Founded by entrepreneur Tom McCabe back in 1991, Swiftcall was initially selling tens of millions of euro worth of international phone call cards every year.

Mr McCabe subsequently sold the business to Japanese firm KDD in 1998 for just €630,000. KDD also assumed about €30m in debt. Swiftcall had faced severe headwinds prior to the sale after a new switching system in the United States proved incompatible with Swiftcall's.

However, the Irish management, led by chief executive Tommy Tuite and chief technology officer Fergus Kernan, bought out the firm in 2006.

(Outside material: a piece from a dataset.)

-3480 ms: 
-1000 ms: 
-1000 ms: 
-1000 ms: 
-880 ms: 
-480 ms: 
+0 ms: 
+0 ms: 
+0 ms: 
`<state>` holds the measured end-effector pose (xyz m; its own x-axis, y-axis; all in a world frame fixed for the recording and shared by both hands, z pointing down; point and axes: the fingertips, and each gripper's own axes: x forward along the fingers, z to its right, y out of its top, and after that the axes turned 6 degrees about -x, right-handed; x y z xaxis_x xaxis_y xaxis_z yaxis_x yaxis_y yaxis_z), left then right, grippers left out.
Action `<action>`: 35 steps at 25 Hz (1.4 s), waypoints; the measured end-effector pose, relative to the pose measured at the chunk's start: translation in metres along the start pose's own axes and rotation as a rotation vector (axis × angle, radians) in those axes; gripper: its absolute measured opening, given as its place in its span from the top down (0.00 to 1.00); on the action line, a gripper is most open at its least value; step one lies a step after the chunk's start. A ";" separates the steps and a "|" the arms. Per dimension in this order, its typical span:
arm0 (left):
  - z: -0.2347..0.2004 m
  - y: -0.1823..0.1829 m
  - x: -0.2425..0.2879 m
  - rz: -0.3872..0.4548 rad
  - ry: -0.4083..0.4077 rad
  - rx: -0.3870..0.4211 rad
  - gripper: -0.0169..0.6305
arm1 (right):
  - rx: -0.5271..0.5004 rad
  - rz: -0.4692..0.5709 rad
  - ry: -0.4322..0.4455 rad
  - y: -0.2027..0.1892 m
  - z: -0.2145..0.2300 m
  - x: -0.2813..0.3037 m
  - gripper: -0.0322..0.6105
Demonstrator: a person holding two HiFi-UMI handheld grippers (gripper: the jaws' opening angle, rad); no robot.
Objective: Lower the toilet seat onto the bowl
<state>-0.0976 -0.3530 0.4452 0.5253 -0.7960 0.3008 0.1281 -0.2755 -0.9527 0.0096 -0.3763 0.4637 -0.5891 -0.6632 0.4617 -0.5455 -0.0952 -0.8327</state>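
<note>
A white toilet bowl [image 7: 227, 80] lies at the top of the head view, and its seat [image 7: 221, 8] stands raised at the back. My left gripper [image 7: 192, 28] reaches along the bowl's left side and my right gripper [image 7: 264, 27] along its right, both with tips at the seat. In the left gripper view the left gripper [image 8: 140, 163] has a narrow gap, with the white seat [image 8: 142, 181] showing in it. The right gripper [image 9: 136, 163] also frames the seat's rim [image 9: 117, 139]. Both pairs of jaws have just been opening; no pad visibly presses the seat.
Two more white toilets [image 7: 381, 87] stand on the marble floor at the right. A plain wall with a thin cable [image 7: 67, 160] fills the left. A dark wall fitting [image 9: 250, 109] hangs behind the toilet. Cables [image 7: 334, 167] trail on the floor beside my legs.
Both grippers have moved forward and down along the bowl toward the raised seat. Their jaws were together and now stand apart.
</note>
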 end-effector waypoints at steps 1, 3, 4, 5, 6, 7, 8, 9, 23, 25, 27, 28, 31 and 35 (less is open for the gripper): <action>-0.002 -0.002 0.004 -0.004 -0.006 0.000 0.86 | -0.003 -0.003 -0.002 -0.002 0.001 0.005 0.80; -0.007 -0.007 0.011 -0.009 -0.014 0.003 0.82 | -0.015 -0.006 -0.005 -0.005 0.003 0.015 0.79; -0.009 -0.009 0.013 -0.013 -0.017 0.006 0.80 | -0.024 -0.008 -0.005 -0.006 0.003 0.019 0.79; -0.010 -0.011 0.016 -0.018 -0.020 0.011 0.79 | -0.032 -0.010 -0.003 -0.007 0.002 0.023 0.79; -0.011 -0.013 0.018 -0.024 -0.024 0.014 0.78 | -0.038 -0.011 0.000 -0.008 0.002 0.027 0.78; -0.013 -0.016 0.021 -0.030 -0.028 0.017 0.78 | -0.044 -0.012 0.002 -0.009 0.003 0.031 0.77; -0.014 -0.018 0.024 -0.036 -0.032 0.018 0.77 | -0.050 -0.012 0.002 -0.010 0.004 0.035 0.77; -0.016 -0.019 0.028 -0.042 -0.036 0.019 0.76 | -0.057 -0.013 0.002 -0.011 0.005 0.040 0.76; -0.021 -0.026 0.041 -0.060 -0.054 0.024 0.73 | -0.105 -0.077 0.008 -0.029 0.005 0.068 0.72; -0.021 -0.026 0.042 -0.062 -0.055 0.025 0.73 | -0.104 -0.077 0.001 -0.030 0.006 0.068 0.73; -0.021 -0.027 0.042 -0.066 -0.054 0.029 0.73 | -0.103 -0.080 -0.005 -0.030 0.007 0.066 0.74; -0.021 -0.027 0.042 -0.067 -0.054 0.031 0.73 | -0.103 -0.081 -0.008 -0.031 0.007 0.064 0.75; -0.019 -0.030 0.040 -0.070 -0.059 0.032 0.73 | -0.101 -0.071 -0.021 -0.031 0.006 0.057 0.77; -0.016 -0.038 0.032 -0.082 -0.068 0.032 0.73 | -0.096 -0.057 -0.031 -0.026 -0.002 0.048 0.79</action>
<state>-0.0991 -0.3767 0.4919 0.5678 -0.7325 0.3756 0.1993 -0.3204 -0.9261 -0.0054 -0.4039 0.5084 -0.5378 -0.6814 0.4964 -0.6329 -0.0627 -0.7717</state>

Mr McCabe then returned as executive chairman and an investor in the company, taking a 55pc stake. Mr Tuite and Mr Kernan each owned 15pc. John Hynes, a co-founder of telecoms firm Ninetel which Swiftcall acquired in 2007, owned the remaining 15pc. The management buyout reportedly valued Swiftcall at €6m.

At the time he reinvested in Swiftcall, Mr McCabe said he planned to embark on a €60m fundraising for the business.

Latest accounts show that in the year to the end of March 2009, Swiftcall made a loss of almost €34,000 on turnover of €1.36m. The previous year it had recorded a loss of €628,000 on turnover of €1.03m. It had an accumulated loss of €482,000 at the end of March 2009. Its directors were paid a total of €142,000 in that period. Mr Kernan, Mr Hynes and Mr Tuite had each loaned the company €30,000 on which the firm was paying 12pc interest.

Last October, O2 said it would terminate a service that enabled Swiftcall customers to make cheaper calls to the O2 network from landlines.